This morning, I granted myself a well-earned lie in, eschewing the Japanese Palme d’Or competition entry screening at 8.30am and instead, ensuring that I made it to the Palais in time to see Jeune Femme, a low budget drama from first time French director Léonor Serraille, screening as part of the Un Certain Regard strand. Introducing her team ahead of the screening, she pointed out that it had been a first film for many women. Another member of the team suggested hopefully, “Soon, we won’t even have to mention it.”
Many of the films screened at Cannes, in the various strands, are obviously destined for a wide theatrical release – giving delegates a preview of what the general audience can look forward to. But many others are destined to remain unseen on British cinema screens. That’s not a reflection on the quality of a film, but its commercial prospects. I stand to be corrected, of course, but Jeune Femme, while a brisk and entertaining story of a young woman trying to get over being dumped by her boyfriend, doesn’t have any particular original streak that makes it a must-see for UK audiences. As she finds somewhere new to live, looks for a new job, showing her switching her youthful naivety for the relative maturity of a more responsible adult, we never really feel that we learn anything about humanity – or even just about her – beyond the obvious. Perhaps the story here is more off-screen, about how a group of enthusiastic young women put their own experiences on screen.

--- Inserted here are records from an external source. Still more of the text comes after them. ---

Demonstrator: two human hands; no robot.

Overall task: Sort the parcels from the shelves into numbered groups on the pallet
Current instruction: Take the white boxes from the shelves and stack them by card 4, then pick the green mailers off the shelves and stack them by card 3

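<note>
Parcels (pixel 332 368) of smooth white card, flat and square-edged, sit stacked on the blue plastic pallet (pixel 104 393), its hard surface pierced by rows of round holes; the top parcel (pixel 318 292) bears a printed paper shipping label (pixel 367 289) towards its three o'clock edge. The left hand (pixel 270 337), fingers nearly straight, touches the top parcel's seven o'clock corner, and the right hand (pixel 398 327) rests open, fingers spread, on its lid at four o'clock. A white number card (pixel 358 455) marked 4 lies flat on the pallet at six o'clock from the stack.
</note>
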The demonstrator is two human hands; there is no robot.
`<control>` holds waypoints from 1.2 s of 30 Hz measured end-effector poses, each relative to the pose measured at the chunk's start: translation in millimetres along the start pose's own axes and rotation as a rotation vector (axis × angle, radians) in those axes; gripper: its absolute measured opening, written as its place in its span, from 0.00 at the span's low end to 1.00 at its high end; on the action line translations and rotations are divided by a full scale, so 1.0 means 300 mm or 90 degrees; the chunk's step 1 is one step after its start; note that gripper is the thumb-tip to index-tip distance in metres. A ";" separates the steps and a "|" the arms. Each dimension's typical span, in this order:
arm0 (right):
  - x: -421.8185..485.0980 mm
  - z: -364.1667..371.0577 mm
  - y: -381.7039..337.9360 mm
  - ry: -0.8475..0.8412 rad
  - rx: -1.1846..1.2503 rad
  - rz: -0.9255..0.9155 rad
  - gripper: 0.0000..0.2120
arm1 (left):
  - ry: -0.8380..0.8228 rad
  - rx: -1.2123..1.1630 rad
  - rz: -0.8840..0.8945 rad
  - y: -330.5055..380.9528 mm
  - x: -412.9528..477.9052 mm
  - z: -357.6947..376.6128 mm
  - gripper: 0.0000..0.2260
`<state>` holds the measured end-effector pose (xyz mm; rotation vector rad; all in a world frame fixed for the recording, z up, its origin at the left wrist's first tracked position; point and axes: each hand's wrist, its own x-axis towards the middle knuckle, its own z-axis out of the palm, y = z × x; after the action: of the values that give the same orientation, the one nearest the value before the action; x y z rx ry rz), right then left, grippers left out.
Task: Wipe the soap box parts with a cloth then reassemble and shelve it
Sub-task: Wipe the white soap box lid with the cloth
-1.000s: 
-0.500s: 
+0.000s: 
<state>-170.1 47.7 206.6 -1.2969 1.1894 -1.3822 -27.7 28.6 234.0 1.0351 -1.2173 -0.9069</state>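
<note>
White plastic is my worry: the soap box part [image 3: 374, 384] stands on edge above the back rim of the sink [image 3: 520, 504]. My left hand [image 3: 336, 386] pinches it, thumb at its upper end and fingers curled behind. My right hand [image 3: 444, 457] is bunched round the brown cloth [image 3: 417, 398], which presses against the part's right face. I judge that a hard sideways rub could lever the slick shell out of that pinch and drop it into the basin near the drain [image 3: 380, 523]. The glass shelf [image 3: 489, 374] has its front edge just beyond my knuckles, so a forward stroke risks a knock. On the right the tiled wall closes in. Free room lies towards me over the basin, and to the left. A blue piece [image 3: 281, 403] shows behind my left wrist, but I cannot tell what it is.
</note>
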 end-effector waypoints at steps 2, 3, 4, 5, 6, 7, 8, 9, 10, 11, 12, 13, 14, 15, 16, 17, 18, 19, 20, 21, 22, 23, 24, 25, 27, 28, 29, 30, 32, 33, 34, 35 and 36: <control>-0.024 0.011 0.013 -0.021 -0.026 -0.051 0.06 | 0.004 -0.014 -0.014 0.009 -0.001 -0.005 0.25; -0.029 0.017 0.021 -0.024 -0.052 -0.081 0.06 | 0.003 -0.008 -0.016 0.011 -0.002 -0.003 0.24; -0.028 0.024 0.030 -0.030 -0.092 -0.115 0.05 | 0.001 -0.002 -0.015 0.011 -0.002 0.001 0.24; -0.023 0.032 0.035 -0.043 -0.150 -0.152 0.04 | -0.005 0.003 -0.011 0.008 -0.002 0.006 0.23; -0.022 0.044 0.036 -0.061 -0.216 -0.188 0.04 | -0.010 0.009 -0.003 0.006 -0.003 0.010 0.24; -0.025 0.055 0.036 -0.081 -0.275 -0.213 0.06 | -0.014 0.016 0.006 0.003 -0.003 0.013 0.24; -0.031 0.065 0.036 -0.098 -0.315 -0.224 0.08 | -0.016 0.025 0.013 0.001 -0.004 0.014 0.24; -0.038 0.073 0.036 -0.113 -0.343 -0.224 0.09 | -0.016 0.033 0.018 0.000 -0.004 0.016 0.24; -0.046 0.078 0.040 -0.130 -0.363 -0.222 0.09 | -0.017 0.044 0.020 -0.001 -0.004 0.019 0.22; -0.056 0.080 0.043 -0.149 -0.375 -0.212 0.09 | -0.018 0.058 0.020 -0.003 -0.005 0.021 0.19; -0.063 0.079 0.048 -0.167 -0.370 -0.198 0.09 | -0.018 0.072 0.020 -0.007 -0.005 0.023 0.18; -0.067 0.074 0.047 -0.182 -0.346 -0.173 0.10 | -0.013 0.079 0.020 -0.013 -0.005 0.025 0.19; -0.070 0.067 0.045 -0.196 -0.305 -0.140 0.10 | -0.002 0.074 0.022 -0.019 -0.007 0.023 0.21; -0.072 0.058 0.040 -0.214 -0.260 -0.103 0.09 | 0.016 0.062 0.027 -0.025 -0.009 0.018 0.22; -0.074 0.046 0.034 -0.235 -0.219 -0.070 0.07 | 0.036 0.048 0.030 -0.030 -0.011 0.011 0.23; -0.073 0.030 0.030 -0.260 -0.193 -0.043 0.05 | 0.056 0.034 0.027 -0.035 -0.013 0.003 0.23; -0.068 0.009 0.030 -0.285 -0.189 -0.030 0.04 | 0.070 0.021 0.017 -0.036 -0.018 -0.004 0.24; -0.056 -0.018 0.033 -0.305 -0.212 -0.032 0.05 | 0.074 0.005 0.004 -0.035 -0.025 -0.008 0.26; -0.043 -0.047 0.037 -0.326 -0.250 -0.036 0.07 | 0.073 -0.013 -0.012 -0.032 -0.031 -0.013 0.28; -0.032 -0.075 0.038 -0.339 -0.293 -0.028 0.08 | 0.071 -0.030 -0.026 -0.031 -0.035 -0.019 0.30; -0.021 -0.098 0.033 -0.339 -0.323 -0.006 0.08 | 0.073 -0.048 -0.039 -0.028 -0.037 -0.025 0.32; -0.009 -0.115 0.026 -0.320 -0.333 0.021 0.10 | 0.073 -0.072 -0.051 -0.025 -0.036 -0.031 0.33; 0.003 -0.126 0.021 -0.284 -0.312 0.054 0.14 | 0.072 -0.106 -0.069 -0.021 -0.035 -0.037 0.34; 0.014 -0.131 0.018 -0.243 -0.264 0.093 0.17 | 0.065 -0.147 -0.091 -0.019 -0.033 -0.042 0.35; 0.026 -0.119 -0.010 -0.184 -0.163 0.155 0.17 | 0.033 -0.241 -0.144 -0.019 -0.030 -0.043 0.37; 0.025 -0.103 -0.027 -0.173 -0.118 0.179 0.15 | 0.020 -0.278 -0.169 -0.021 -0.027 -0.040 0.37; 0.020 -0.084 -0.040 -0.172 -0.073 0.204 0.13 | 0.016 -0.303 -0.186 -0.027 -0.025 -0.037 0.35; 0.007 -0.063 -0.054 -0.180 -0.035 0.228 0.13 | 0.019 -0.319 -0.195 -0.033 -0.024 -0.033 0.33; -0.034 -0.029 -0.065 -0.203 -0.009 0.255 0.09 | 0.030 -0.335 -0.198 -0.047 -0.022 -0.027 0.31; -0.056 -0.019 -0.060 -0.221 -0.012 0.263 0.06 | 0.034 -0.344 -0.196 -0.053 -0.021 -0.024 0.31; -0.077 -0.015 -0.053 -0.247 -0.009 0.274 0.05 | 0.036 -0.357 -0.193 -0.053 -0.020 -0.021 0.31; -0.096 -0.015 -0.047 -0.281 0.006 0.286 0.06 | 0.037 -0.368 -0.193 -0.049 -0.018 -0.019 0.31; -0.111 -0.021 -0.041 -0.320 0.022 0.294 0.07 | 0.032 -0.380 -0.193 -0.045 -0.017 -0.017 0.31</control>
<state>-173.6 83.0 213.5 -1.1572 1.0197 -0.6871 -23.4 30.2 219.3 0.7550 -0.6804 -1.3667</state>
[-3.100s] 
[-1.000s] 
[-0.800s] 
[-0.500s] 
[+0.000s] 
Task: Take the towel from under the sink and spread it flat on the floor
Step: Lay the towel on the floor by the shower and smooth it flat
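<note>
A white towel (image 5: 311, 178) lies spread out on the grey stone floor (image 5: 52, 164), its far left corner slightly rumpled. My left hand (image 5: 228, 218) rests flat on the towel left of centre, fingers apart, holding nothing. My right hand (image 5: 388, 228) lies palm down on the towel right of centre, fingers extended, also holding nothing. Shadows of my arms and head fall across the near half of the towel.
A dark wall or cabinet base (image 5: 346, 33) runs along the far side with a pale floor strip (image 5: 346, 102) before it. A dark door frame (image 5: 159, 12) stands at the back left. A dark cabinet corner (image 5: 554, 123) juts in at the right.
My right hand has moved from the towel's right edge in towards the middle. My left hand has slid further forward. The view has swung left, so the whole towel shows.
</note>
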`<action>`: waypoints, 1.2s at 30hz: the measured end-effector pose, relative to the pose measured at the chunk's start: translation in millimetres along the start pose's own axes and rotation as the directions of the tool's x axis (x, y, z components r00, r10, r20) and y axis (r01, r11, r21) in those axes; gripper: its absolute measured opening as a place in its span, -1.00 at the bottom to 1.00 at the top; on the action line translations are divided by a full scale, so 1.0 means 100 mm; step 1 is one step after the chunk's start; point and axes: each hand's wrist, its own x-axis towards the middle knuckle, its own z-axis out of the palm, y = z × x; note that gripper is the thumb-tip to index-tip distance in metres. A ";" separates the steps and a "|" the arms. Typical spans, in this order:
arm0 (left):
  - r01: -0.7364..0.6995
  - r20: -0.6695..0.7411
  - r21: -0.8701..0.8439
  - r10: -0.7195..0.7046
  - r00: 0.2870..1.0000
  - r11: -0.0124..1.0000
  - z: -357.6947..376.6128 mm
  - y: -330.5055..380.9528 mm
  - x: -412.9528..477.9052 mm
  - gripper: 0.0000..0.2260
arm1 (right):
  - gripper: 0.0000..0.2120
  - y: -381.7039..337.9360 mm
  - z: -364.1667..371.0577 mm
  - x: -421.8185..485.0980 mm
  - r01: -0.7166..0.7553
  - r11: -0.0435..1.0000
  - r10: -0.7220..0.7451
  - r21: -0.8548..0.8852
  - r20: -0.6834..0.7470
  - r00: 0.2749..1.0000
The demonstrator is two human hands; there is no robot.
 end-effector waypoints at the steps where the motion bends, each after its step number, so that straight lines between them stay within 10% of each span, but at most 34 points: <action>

During a little downtime after the screening, I popped to the UK Film Centre, where I spoke to a London-based Scot who was having trouble financing his feature, Stef & Zef, and he believed discrimination was at play. Michael Normand is pitching the film, in which Alan Cumming plays an illegal immigrant from Albania who strikes a deal with an immigration lawyer, played by Breaking Bad’s Laura Fraser, and ends up falling in love with her. Normand said he was coming up against producers in Cannes expressing concern about an openly gay actor playing a necessarily straight character. He listed examples such as Colin Firth in A Single Man, Sean Penn in Milk and Tom Hanks in Philadelphia as indications that producers are perfectly comfortable to have straight actors playing gay characters, but they’re more reluctant to cast the other way around.
Then it was back into a darkened room for another Un Certain Regard film, After the War, by Annarita Zambrano. It follows the aftermath of the assassination of an Italian professor in Bologna by a radical gang using the name of a left-wing militant group that killed a judge twenty years earlier. The film follows the assassin from twenty years earlier, who’s now forced to run away from the new life he’s set up in France, with his sixteen year old daughter – and his family back in Italy, who haven’t spoken to him since he fled Italy. It’s an interesting story, well told, but anyone unfamiliar with the political background, might be left a little cold and – more significantly from a cinematic point of view – wonder why they’re being asked to sympathise with a ruthless killer.
It was only after I emerged from this screening that I released that the Cannes Film Festival had held a formal one minutes silence in memory of those killed in the Manchester bombing. It’s shocking how removed from real life you can feel in Cannes, flitting around between screenings, press conferences and meetings – only occasionally checking your phone for news. Many of the pavilions in the Village International, including the UK Film Centre, lowered their flags to half mast as a mark of respect.
The next meeting of the day was with British producer Nick Hirschkorn, for our annual Cannes catch-up – although we live and work a 10 minute walk from each other in London – before heading to the Creative Scotland reception in a beach club. The food and drink weren’t particularly Scottish – no whisky or haggis – but the accents were, as was the enthusiasm for Scotland’s input into the British – and global – film business. The speeches were short, to allow more time for drinking – erm, networking – but the Glasgow Film Festival’s Allison Gardner didn’t miss an opportunity to remind any film-makers present that submissions had opened for this year’s event.
After dinner at a local pizza place with a film financier, a production assistant and a film student I met at the Scotland reception, we headed off to try to find a party to end the night. We’d heard that there was an event at the American Pavilion. Arriving to find a lengthy queue outside and security not even allowing people to join it, for the first time, I witnessed the mythical magic that attractive women can work to sneak into Cannes parties. But as the three of them got inside, I was trapped at the door and it took me half an hour, being crushed half to death outside, before I got in. It turned out to be Queer Night, with drinks costing up to 10 euros a pop, which left me wondering why dozens of people were waiting desperately to get into a party which didn’t require a ticket and where you had to pay for drinks – I thought people only queued up for parties where you did need a ticket and the drinks were free. An American magazine editor moaned to me that although it was Queer Night, the party was “only about a third queer.” I felt like apologising and sloping away, but it had taken me half an hour to get in – I had to spend at least half an hour there to make it worthwhile.
Walking back pat the beach, it was nice to see one of the more inclusive events of the festival; the nightly screenings of classic films at the Cinema de la Plage. Tonight, hundreds of people filled deck chairs and the neighbouring promenade to watch Missing, by Costa Gavras.
My group then ended up the night at the Grand hotel, where it’s almost impossible for any Cannes delegate to go without seeing someone they know. Cannes is about networking, after all.